#### [What to do]
What is asked for is the whole listing, given again word for word.

========================

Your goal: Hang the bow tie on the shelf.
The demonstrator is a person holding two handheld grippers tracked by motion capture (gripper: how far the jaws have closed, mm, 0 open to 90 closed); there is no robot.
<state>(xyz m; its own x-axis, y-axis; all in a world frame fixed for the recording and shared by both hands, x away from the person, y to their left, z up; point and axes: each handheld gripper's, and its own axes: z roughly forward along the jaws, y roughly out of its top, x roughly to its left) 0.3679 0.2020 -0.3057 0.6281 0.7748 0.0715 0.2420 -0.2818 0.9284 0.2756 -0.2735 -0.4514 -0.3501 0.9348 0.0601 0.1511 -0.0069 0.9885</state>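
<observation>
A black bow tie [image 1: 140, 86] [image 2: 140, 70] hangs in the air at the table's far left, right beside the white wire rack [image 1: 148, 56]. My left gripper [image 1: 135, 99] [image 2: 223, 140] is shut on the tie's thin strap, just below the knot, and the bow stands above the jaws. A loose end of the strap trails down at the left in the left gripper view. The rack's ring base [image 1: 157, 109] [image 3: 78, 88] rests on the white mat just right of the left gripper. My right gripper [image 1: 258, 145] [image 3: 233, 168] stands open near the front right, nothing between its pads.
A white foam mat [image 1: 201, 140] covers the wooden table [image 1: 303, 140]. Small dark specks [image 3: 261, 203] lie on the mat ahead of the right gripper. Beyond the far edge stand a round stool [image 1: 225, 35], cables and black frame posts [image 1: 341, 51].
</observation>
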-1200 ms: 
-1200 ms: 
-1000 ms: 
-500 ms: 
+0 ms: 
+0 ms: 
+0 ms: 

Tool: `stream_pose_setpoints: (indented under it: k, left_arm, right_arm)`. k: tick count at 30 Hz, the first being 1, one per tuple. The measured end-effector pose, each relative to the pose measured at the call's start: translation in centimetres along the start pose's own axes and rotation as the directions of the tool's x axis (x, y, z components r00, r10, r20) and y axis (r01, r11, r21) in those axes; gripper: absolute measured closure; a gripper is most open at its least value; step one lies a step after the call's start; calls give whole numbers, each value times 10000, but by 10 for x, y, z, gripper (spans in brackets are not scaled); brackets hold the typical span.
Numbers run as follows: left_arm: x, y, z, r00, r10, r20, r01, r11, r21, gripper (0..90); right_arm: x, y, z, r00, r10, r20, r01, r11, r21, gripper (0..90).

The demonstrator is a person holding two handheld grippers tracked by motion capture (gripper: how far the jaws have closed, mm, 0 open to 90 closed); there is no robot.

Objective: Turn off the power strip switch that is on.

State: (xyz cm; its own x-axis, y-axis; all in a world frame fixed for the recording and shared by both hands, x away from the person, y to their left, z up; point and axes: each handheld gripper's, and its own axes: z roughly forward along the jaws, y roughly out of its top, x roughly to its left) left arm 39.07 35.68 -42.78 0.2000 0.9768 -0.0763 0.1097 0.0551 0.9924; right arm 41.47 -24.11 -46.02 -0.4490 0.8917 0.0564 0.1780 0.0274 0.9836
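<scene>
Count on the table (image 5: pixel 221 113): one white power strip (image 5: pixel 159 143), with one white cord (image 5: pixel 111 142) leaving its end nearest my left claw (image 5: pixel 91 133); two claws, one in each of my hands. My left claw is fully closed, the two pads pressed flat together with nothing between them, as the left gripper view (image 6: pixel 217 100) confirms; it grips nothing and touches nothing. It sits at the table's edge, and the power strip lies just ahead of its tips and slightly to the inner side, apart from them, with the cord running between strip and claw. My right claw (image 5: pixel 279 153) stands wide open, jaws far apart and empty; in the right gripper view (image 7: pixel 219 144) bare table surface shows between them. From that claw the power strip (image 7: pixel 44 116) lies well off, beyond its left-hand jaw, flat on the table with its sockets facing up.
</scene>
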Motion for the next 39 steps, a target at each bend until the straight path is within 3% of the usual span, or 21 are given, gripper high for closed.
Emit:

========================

#### [Solution for this exercise]
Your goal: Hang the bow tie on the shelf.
The demonstrator is a person holding two handheld grippers tracked by motion capture (gripper: how far the jaws have closed, mm, 0 open to 90 closed); there is no robot.
<state>(xyz m; its own x-axis, y-axis; all in a world frame fixed for the recording and shared by both hands, x away from the person, y to their left, z up; point and axes: each handheld gripper's, and its own axes: z roughly forward along the jaws, y roughly out of its top, x roughly to its left) 0.3679 0.2020 -0.3057 0.6281 0.7748 0.0715 0.2420 -0.2818 0.9284 0.2756 -0.2735 -0.4514 -0.3501 0.9348 0.0601 0.1511 -0.0069 0.9885</state>
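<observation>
A black bow tie [image 1: 140, 86] [image 2: 140, 70] hangs in the air at the table's far left, right beside the white wire rack [image 1: 148, 56]. My left gripper [image 1: 135, 99] [image 2: 223, 140] is shut on the tie's thin strap, just below the knot, and the bow stands above the jaws. A loose end of the strap trails down at the left in the left gripper view. The rack's ring base [image 1: 157, 109] [image 3: 78, 88] rests on the white mat just right of the left gripper. My right gripper [image 1: 258, 145] [image 3: 233, 168] stands open near the front right, nothing between its pads.
A white foam mat [image 1: 201, 140] covers the wooden table [image 1: 303, 140]. Small dark specks [image 3: 261, 203] lie on the mat ahead of the right gripper. Beyond the far edge stand a round stool [image 1: 225, 35], cables and black frame posts [image 1: 341, 51].
</observation>
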-1200 ms: 
-1200 ms: 
-1000 ms: 
-500 ms: 
+0 ms: 
+0 ms: 
+0 ms: 

Tool: `stream_pose_setpoints: (indented under it: k, left_arm, right_arm)`. k: tick count at 30 Hz, the first being 1, one per tuple. The measured end-effector pose, each relative to the pose measured at the call's start: translation in centimetres along the start pose's own axes and rotation as the directions of the tool's x axis (x, y, z components r00, r10, r20) and y axis (r01, r11, r21) in those axes; gripper: absolute measured closure; a gripper is most open at its least value; step one lies a step after the call's start; calls give whole numbers, each value times 10000, but by 10 for x, y, z, gripper (spans in brackets are not scaled); brackets hold the typical span.
Numbers run as follows: left_arm: x, y, z, r00, r10, r20, r01, r11, r21, gripper (0..90); right_arm: x, y, z, r00, r10, r20, r01, r11, r21, gripper (0..90).

The demonstrator is a person holding two handheld grippers tracked by motion capture (gripper: how far the jaws have closed, mm, 0 open to 90 closed); there is no robot.

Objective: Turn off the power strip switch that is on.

State: (xyz cm; its own x-axis, y-axis; all in a world frame fixed for the recording and shared by both hands, x away from the person, y to their left, z up; point and axes: each handheld gripper's, and its own axes: z roughly forward along the jaws, y roughly out of its top, x roughly to its left) left arm 39.07 35.68 -42.78 0.2000 0.9768 -0.0763 0.1097 0.0551 0.9924; right arm 41.47 -24.11 -46.02 -0.4490 0.8917 0.0564 0.1780 0.0274 0.9836
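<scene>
Count on the table (image 5: pixel 221 113): one white power strip (image 5: pixel 159 143), with one white cord (image 5: pixel 111 142) leaving its end nearest my left claw (image 5: pixel 91 133); two claws, one in each of my hands. My left claw is fully closed, the two pads pressed flat together with nothing between them, as the left gripper view (image 6: pixel 217 100) confirms; it grips nothing and touches nothing. It sits at the table's edge, and the power strip lies just ahead of its tips and slightly to the inner side, apart from them, with the cord running between strip and claw. My right claw (image 5: pixel 279 153) stands wide open, jaws far apart and empty; in the right gripper view (image 7: pixel 219 144) bare table surface shows between them. From that claw the power strip (image 7: pixel 44 116) lies well off, beyond its left-hand jaw, flat on the table with its sockets facing up.
</scene>
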Motion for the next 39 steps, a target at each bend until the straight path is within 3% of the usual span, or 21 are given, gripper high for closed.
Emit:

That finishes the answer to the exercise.